EXTRACTED INFORMATION:
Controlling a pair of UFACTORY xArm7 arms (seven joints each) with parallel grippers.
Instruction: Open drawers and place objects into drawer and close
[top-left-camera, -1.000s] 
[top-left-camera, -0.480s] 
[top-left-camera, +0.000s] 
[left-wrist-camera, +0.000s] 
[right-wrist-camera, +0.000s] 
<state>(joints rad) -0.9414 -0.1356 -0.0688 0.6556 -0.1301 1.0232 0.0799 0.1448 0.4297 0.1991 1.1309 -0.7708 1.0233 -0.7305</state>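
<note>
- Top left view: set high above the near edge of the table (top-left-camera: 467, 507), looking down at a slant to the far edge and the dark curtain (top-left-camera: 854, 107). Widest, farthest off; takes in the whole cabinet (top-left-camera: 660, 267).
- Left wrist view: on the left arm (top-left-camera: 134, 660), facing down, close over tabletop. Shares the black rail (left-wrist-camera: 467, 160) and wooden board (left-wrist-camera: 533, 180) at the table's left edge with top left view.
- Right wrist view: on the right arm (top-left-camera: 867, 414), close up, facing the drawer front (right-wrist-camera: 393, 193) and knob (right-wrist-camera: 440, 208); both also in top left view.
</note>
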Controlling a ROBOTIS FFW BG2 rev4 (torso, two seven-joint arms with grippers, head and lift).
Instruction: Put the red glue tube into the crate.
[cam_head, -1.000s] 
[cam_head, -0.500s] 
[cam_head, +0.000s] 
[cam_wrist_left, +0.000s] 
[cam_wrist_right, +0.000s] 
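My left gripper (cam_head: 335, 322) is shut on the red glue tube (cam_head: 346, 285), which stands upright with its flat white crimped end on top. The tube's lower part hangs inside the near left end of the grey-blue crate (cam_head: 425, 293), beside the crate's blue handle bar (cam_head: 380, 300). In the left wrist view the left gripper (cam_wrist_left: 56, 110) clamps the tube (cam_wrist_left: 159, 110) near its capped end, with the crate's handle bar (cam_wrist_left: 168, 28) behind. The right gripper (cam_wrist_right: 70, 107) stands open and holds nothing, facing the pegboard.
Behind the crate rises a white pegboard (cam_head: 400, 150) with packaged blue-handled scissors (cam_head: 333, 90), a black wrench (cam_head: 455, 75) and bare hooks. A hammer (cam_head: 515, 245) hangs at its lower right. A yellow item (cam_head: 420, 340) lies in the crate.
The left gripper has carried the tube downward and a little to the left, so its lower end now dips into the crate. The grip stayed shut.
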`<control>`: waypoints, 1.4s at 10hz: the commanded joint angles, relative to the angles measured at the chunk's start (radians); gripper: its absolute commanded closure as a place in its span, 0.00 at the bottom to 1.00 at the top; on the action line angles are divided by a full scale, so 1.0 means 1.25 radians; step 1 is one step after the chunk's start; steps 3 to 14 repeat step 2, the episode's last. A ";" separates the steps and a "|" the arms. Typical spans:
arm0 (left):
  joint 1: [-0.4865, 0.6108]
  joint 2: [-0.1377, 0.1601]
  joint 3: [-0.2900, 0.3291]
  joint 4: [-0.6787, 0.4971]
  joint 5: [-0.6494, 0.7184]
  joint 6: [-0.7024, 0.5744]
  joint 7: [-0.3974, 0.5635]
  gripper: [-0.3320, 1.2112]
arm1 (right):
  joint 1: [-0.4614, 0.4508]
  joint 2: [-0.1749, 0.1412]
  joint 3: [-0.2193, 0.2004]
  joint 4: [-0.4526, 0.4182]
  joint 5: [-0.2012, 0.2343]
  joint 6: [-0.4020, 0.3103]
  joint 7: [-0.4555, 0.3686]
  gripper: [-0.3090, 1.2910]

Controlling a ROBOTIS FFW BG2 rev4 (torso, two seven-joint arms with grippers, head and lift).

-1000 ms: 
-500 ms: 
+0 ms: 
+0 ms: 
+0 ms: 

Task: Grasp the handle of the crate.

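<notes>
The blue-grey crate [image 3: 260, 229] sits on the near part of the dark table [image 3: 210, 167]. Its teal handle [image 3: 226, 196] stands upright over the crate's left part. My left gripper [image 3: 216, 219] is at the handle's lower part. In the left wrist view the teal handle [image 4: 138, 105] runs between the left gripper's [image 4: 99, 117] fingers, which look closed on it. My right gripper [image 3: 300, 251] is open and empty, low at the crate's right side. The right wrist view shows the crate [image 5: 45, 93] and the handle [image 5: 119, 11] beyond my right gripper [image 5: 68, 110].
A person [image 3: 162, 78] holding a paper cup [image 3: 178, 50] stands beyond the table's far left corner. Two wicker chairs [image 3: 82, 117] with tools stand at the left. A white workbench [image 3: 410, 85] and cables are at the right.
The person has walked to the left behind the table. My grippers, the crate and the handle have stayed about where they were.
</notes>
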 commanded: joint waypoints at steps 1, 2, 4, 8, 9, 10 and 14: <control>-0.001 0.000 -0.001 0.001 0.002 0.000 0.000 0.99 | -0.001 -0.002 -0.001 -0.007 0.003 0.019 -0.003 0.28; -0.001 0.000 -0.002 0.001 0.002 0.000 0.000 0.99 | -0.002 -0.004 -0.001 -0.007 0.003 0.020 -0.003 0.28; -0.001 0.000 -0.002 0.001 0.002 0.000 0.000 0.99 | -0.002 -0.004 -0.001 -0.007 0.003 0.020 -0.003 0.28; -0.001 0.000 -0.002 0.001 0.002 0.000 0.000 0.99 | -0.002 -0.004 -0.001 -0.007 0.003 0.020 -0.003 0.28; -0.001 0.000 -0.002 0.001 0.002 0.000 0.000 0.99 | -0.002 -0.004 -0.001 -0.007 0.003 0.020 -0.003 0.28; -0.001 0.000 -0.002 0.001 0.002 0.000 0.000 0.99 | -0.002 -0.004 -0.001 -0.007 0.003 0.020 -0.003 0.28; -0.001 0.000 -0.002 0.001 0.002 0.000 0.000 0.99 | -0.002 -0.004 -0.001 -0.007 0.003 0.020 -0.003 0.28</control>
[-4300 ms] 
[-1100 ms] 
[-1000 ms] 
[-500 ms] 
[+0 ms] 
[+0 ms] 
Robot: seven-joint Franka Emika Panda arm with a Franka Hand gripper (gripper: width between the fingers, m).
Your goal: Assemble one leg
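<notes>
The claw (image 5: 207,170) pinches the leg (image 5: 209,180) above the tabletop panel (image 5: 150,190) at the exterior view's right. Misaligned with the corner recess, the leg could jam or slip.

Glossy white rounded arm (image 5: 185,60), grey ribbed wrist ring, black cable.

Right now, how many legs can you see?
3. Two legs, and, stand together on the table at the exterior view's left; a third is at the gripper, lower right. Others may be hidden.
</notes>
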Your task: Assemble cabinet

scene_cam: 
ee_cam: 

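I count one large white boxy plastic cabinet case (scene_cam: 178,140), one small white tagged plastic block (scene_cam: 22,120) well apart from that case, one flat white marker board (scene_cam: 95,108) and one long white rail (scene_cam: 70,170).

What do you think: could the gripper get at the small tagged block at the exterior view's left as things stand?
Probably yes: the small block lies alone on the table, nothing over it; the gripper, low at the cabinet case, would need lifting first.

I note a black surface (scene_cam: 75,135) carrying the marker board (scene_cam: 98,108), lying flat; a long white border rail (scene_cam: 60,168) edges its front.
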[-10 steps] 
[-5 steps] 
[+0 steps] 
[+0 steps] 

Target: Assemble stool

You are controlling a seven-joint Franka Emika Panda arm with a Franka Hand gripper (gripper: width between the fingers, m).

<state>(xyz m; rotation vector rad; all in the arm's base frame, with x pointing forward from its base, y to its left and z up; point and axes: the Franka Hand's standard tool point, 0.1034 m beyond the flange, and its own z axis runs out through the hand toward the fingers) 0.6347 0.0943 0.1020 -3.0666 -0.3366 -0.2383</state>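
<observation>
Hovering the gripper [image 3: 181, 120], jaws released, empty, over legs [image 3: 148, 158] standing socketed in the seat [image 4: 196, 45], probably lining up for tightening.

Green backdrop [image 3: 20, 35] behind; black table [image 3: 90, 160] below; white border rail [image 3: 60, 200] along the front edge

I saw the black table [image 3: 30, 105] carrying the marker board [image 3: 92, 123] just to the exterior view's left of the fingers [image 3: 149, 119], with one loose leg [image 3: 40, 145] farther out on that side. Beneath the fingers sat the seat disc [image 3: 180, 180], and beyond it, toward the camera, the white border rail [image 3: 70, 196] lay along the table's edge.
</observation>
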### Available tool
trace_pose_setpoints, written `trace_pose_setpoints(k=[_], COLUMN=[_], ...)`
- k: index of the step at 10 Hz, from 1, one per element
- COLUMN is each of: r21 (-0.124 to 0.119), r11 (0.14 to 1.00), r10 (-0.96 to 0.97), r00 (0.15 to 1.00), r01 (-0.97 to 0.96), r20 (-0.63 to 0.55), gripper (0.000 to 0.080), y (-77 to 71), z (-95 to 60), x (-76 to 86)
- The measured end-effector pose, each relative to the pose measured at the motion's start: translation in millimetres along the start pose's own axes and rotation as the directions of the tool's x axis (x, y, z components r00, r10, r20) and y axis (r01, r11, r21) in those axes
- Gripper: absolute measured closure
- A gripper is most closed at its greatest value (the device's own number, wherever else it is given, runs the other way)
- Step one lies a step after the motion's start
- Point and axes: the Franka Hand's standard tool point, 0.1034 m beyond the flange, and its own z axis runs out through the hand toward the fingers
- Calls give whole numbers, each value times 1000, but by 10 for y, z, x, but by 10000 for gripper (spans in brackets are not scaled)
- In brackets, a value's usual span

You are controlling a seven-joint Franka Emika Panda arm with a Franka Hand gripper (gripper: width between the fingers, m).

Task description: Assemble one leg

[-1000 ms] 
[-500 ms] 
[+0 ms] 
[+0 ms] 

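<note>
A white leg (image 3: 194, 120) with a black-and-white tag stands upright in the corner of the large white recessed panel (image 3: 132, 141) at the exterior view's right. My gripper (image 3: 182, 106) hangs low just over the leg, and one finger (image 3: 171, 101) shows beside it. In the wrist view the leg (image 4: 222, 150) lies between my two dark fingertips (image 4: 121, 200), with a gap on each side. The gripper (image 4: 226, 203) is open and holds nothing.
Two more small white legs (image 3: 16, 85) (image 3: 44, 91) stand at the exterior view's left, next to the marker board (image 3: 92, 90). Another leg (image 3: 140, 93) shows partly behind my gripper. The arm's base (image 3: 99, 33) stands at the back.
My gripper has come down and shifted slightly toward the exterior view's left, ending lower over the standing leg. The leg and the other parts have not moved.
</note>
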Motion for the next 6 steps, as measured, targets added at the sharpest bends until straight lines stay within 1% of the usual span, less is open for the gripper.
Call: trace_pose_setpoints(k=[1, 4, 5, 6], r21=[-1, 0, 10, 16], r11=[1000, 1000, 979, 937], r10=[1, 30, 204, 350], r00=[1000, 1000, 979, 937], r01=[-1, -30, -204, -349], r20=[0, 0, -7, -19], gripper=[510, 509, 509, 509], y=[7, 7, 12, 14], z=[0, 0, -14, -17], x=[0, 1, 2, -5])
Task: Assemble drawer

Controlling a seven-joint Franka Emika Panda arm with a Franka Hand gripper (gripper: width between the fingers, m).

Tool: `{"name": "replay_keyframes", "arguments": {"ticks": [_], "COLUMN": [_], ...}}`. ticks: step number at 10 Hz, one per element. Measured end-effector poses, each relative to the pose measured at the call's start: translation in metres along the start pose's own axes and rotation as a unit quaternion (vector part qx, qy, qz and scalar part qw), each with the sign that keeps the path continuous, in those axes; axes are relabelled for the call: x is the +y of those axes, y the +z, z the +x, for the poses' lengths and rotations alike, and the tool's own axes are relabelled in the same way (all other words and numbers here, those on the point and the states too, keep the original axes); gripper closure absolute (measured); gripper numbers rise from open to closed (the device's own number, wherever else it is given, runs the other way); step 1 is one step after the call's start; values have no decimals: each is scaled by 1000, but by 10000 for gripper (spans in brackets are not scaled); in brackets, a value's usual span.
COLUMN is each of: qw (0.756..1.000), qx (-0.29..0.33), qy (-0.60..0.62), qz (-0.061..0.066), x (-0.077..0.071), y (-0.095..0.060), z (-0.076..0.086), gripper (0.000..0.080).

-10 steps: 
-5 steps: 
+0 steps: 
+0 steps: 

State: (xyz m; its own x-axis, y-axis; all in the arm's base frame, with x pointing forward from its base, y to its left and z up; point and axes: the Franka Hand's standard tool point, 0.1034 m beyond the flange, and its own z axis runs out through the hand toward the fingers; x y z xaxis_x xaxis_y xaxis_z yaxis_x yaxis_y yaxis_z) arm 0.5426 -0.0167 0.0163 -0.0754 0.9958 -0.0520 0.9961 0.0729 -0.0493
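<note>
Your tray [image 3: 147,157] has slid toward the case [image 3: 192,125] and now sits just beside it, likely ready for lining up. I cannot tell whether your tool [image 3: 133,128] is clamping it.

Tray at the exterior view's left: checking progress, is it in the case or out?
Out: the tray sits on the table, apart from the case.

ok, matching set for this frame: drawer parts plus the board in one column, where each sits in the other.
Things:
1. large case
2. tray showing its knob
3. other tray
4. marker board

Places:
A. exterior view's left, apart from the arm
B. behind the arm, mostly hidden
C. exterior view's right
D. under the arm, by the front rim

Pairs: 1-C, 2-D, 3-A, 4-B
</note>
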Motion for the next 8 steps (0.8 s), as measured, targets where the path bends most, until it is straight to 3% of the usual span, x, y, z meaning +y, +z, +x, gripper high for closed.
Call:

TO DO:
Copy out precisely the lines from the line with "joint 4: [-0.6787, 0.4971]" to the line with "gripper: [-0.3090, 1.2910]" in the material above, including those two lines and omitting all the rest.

RESPONSE AREA:
  joint 4: [-0.6787, 0.4971]
  joint 5: [-0.6494, 0.7184]
  joint 6: [-0.7024, 0.5744]
  joint 7: [-0.3974, 0.5635]
  gripper: [-0.3320, 1.2112]
arm1 (right):
  joint 1: [-0.4614, 0.4508]
  joint 2: [-0.1749, 0.1412]
  joint 3: [-0.2193, 0.2004]
  joint 4: [-0.4526, 0.4182]
  joint 5: [-0.2012, 0.2343]
  joint 6: [-0.4020, 0.3103]
  joint 7: [-0.4555, 0.3686]
  gripper: [-0.3090, 1.2910]

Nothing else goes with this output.